— Exercise brief —
All of the data below should be repeated exactly. Pictures should not be included.

__________________________________________________

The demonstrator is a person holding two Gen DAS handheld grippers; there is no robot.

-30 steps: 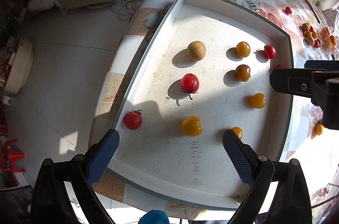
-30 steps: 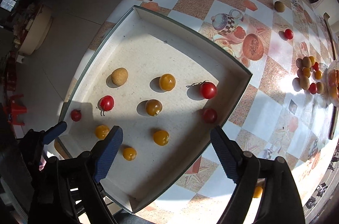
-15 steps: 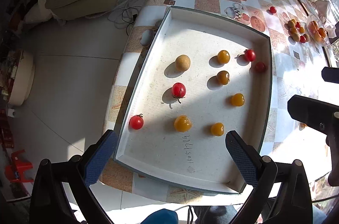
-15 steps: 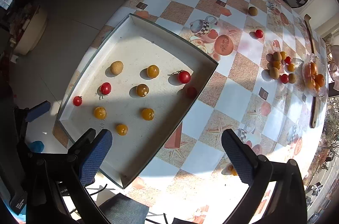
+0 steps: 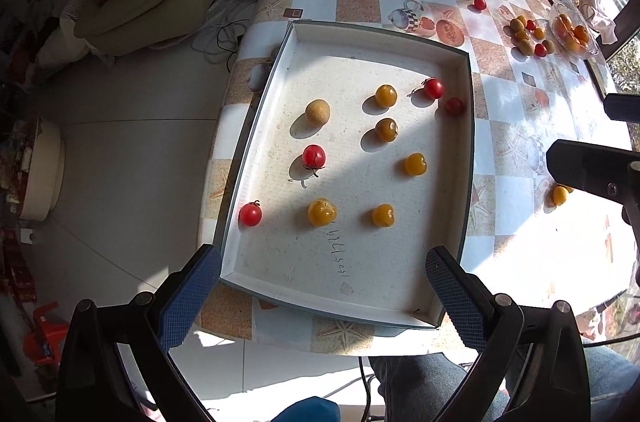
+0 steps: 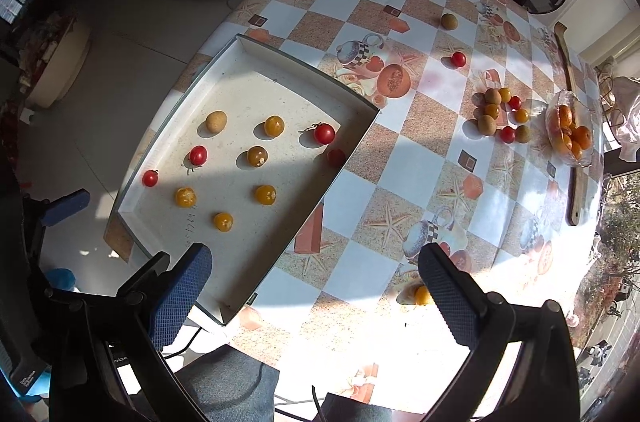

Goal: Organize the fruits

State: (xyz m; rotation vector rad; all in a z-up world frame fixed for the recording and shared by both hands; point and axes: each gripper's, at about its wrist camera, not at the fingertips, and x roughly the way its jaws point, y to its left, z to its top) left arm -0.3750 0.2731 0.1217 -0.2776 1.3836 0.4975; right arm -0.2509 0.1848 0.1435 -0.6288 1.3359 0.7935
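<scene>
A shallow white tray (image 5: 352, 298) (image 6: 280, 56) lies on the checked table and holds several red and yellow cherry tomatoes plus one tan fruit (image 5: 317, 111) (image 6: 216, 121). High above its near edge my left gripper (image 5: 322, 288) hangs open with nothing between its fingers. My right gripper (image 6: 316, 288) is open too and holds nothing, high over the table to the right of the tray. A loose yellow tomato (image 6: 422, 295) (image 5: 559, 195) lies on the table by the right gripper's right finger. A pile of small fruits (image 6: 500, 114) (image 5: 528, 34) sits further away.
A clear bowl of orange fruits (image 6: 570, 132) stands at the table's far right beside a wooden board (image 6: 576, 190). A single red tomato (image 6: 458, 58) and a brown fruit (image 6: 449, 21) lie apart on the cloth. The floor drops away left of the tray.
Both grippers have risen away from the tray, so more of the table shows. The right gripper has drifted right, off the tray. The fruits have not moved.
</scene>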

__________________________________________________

— Response below —
The demonstrator is a person holding two Gen DAS handheld grippers; there is no robot.

-30 steps: 
-30 steps: 
-15 steps: 
-15 steps: 
+0 steps: 
+0 steps: 

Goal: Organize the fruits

State: (xyz m; rotation vector rad; all in a z-up world frame fixed for the recording and shared by both hands; point and axes: each gripper's, at about its wrist camera, not at the fingertips, and x roughly the way its jaws point, y to its left, z to its top) left arm -0.3750 0.2731 0.1217 -0.2776 1.3836 0.4975; right arm -0.2509 0.1848 0.1435 -0.6288 1.3359 0.7935
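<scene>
A shallow white tray (image 5: 352, 298) (image 6: 280, 56) lies on the checked table and holds several red and yellow cherry tomatoes plus one tan fruit (image 5: 317, 111) (image 6: 216, 121). High above its near edge my left gripper (image 5: 322, 288) hangs open with nothing between its fingers. My right gripper (image 6: 316, 288) is open too and holds nothing, high over the table to the right of the tray. A loose yellow tomato (image 6: 422, 295) (image 5: 559, 195) lies on the table by the right gripper's right finger. A pile of small fruits (image 6: 500, 114) (image 5: 528, 34) sits further away.
A clear bowl of orange fruits (image 6: 570, 132) stands at the table's far right beside a wooden board (image 6: 576, 190). A single red tomato (image 6: 458, 58) and a brown fruit (image 6: 449, 21) lie apart on the cloth. The floor drops away left of the tray.
Both grippers have risen away from the tray, so more of the table shows. The right gripper has drifted right, off the tray. The fruits have not moved.
</scene>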

Work on this exercise has concluded.